GNB and staphylococci were recovered from 164 participants at baseline and 201 participants at year-end. None of the measured demographic and hygiene characteristics differed significantly between the randomized groups (all p>0.10) (Tables 1 and 2). When comparing isolates from the antibacterial users and nonantibacterial users (Figure 2 and Appendix Figure), no significant differences in the proportions of resistance were found in all species combined or within single species (all p>0.05).

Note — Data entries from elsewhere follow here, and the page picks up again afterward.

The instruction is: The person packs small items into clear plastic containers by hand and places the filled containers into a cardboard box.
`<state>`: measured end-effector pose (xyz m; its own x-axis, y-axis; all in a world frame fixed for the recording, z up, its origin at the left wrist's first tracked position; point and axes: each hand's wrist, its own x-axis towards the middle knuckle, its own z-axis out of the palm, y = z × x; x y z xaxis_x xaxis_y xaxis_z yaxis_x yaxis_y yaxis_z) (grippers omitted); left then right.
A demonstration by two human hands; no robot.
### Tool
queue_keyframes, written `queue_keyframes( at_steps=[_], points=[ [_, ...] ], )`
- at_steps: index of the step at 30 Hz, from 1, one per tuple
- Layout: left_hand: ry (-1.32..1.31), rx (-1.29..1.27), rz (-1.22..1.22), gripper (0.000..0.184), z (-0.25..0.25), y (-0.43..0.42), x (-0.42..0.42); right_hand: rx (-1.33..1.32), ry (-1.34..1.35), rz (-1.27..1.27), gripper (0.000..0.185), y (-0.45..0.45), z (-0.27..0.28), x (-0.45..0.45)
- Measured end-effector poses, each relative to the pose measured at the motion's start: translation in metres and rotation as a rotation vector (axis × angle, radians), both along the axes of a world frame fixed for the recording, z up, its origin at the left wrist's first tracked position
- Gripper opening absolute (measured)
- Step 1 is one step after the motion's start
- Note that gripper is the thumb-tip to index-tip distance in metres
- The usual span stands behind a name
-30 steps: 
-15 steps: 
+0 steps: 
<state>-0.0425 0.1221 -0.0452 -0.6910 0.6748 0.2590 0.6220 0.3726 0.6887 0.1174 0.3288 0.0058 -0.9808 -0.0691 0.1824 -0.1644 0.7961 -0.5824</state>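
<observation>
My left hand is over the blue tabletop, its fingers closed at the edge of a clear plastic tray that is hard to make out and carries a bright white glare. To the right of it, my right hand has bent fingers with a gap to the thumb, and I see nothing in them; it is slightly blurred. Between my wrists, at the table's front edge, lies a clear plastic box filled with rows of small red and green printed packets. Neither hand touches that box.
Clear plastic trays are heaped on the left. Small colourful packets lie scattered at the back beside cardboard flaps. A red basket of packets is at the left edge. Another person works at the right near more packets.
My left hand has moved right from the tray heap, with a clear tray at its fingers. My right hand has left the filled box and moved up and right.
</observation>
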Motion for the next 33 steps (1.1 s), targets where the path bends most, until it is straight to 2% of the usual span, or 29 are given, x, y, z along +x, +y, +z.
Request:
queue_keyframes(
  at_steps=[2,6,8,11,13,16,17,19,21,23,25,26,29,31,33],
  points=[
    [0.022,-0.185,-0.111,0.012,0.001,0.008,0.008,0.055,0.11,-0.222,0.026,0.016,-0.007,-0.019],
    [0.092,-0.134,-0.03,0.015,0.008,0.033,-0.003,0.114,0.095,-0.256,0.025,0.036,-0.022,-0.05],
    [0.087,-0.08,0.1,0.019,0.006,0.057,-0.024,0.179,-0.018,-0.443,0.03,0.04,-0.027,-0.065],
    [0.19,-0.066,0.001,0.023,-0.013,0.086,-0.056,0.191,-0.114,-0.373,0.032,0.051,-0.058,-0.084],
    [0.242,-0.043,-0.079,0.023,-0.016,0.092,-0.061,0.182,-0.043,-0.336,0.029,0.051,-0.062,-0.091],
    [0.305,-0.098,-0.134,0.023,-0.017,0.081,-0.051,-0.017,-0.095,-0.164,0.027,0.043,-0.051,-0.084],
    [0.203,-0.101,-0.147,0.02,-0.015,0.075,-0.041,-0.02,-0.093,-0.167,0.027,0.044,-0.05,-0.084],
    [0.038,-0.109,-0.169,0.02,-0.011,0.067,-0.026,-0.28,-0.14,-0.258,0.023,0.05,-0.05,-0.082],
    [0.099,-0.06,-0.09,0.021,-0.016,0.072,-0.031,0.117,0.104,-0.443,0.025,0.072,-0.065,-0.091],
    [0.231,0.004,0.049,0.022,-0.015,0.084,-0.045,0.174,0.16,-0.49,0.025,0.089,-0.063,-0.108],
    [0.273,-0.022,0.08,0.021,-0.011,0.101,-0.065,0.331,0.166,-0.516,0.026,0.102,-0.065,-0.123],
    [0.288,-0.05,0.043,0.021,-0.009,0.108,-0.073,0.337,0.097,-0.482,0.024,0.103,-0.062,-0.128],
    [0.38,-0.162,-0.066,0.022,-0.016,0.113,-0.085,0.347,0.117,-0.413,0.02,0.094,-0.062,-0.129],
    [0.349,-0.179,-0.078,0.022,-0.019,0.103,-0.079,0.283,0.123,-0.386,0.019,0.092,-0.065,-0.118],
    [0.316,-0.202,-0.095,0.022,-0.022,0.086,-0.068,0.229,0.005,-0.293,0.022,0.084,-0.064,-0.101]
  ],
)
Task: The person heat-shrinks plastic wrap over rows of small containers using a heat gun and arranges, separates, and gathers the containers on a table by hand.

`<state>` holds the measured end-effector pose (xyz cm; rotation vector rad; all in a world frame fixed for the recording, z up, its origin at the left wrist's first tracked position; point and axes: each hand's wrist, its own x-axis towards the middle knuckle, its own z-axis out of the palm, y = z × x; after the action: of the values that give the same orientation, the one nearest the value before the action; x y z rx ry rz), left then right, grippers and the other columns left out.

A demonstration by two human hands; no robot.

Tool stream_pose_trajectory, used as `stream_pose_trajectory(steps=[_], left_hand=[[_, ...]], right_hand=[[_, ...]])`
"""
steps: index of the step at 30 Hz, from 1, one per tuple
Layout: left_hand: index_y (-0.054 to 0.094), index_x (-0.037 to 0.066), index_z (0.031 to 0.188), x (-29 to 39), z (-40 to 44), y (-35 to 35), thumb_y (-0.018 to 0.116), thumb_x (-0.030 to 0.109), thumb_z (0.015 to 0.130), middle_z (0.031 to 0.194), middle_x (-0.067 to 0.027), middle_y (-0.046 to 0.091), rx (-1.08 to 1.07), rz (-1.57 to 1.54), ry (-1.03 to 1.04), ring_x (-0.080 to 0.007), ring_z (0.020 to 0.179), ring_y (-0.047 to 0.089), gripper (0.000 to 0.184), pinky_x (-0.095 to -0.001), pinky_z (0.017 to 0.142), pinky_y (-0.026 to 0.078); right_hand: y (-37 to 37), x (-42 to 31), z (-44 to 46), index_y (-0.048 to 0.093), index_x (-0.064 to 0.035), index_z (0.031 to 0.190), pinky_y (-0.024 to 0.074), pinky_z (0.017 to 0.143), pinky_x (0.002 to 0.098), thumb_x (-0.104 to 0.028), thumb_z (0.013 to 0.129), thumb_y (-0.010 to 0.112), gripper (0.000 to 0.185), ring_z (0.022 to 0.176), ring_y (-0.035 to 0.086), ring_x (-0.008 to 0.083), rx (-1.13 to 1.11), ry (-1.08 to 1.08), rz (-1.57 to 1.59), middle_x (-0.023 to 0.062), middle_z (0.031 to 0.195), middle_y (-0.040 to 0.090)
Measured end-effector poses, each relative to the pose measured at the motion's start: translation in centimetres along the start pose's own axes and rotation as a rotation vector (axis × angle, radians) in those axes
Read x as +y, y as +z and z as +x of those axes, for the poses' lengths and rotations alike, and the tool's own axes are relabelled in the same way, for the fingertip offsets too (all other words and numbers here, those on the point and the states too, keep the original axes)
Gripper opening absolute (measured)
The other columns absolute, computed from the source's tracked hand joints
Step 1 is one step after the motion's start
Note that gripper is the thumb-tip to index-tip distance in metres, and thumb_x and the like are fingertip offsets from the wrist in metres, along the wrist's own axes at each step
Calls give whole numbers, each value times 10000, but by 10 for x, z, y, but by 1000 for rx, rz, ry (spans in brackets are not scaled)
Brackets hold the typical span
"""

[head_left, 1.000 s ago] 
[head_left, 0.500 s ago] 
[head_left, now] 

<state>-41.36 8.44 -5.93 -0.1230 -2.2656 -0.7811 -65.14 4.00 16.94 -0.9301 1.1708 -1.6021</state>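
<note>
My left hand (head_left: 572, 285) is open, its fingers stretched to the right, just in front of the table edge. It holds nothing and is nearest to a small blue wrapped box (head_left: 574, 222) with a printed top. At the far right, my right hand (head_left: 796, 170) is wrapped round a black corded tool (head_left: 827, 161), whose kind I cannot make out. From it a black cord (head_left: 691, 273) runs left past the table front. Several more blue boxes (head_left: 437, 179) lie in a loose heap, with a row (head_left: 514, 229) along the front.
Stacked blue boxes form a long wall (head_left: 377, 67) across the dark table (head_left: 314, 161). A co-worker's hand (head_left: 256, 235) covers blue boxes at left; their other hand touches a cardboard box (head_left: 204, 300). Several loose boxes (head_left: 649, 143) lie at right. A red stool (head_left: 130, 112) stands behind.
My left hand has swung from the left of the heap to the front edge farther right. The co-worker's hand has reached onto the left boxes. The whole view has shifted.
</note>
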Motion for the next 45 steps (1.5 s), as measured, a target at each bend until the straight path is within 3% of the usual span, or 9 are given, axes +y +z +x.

The odds of carrying >1 antimicrobial drug–resistant strain(s) among antibacterial product users and nonusers were not significant at baseline (OR 0.97, 95% CI 0.50–1.89) or after 1 year of antibacterial product use (OR 1.33, 95% CI 0.74–2.41) (Table 3). In addition, the odds of carrying >1 organism with high triclosan MIC among antibacterial product users or nonusers were similar at baseline (OR 1.59, 95% CI 0.84–3.01) and at year-end (OR 1.73, 95% CI 0.97–3.09).
Individual and Household Characteristics and Susceptibility
At baseline, primary caregivers with higher than average CFU on their hands were twice as likely to carry antimicrobial drug-resistant organisms (Table 3). A slightly increased risk of carrying antimicrobial drug-resistant organisms occurred among those who washed their hands for a longer duration before the culture sample at baseline (Table 3). However, longer duration of handwashing was not associated with reduced bacterial CFU on hands (OR 1.02, 95% CI 0.99–1.06).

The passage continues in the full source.